Рассказал я, что было интересно наблюдать, как высокий памятник Петра Третьего на коне перевозился на широкой платформе в Польшу. Платформа эта занимала почти всю ширину улицы Городецкого, проходящей под окнами школы. Многое и другое рассказывал я, но больше всего их интересовало о борьбе с бандеровцами.  Да. Действительно в эти годы их еще выкуривали из лесов. В городе появлялись еще листовки о том, что «наш пан Степан живый, и буде житы». Было не спокойно, двери домов(брамы) –закрывались вечером и нужно было или вызывать дворника, чтобы открыл запоздавшим, или иметь с собой большой ключ.

    В 1949 году город пережил трагедию. Осенью злодейски неоднократными ударами топора в своей квартире был убит Ярослав Галан –журналист и писатель известный своими рассказами и памфлетами про происки Ватикана, про злодеяния бандеровцев. Последний памфлет назывался «Плюю на Папу!», где едко высмеивал Ватикан за «отлучение» Галана от церкви, в которой он никогда и не состоял, как и в любой другой. Убийцу нашли. Им оказался студент одного из институтов – член организации украинских националистов (ОУН). Его впоследствии казнили сразу же после провозглашения приговора.

   Несмотря на то, что бывший польский город был красив сам по себе – его называли «маленький Париж», но он не имел такой реки, как Битюг в Анне. Его река протекала под землей, и только открыв уличный люк – можно было услышать и увидеть ее бурлящей в тисках рукотворного канала. Не было полей и красивых лесов, обрамляющих город. Не было и Христо-Рождественского храма как в Анне, а были католические со своей остроконечной архитектурой в которых прихожане во время служб сидели на храмовых скамьях. Однажды наша троица друзей решилась приоткрыть двери и посмотреть, что происходит внутри, но только мы зашли, на нас с задних рядов сразу донеслось шиканье и мы ретировались…

И вот снова я оказался в Анне для продолжения учебы. Друзья мои, Славка и Генка, за время моего двухлетнего отсутствия подросли немного и так-как были в разных классах – уже меньше встречались. У каждого из них были свои заботы и новые знакомства. Тогда мне показалось, что Гена стал более бывать у новых товарищей, что жили на улице Ленина.

    Сейчас не могу вспомнить почему меня определили в среднюю школу, которая располагалась поблизости от Храма. Может быть семилетняя была на ремонте – не знаю. Помню только, что зимой меня привели для получения медицинской справки в амбулаторию, размещавшуюся в малюсеньком помещении. Холод в нем стоял страшный – при дыхании изо рта шел пар. В очереди передо мной была какая-то девчонка, которая, стоя передо мной, все прыгала и прыгала, чтобы не замерзнуть, и, при этом, не сводила с меня глаз. Мне казалось, что она даже не моргала при этом. Ей, видимо, моя одежда показалась странной. На мне было пальто с воротником из коричневой цигейки, низ сзади имел большой разрез так, что, если резко повернуться, то полы поднимались как крылья. Стоя в нем, в тот момент я сжался, чтобы не замерзнуть. А история этого пальто была такова: мама привела меня, будучи во Львове, сшить его для меня, заказав у частного портного.

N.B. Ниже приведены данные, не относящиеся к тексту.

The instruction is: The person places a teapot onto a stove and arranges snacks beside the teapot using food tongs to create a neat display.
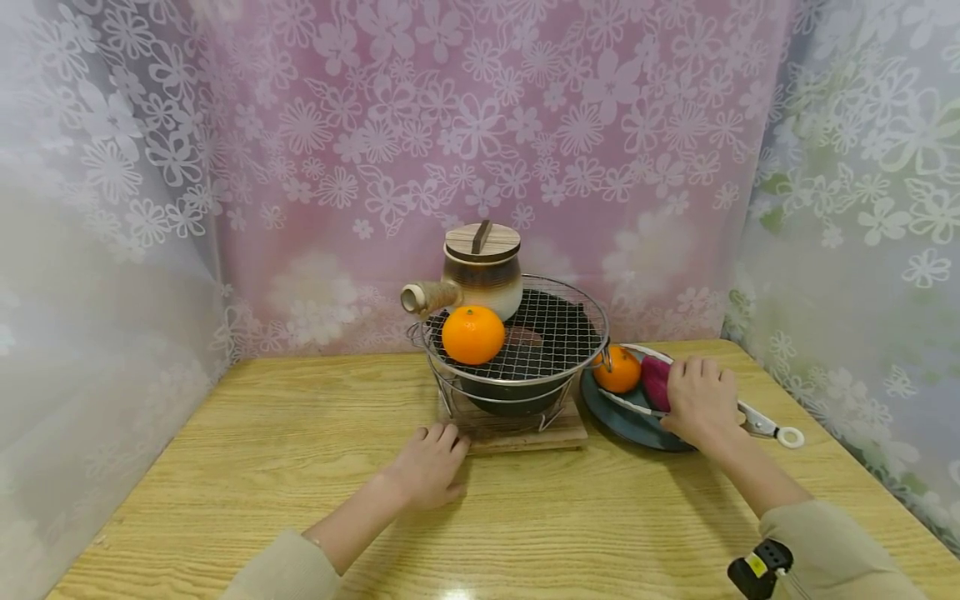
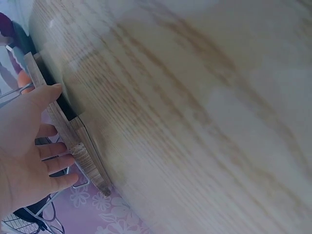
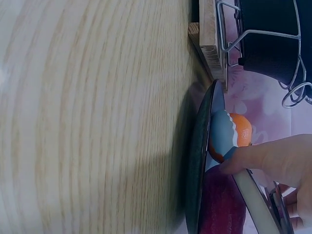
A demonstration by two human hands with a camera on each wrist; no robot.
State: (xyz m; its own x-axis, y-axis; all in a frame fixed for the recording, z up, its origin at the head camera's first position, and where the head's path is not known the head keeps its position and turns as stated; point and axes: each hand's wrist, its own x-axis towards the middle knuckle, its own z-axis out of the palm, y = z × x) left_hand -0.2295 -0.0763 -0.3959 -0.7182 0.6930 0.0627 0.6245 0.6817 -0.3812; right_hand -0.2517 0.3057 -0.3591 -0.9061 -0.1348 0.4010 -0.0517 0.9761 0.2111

            - Что желает пани? – спросил портной вежливо.
            - Надо мальчику сшить пальто – заказала мама.
            - Мальчику сшить пальтичко? – продолжал еврей, уже оглядывая и измеряя меня.
            - Сделаем, мадам, по моде и быстренько.
И «пальтичко» было выполнено в срок, но для погодных условий города, в котором зима проходит, как конец осени в черноземье – верх на уровне груди утеплен более-менее, а низ только чуть-чуть.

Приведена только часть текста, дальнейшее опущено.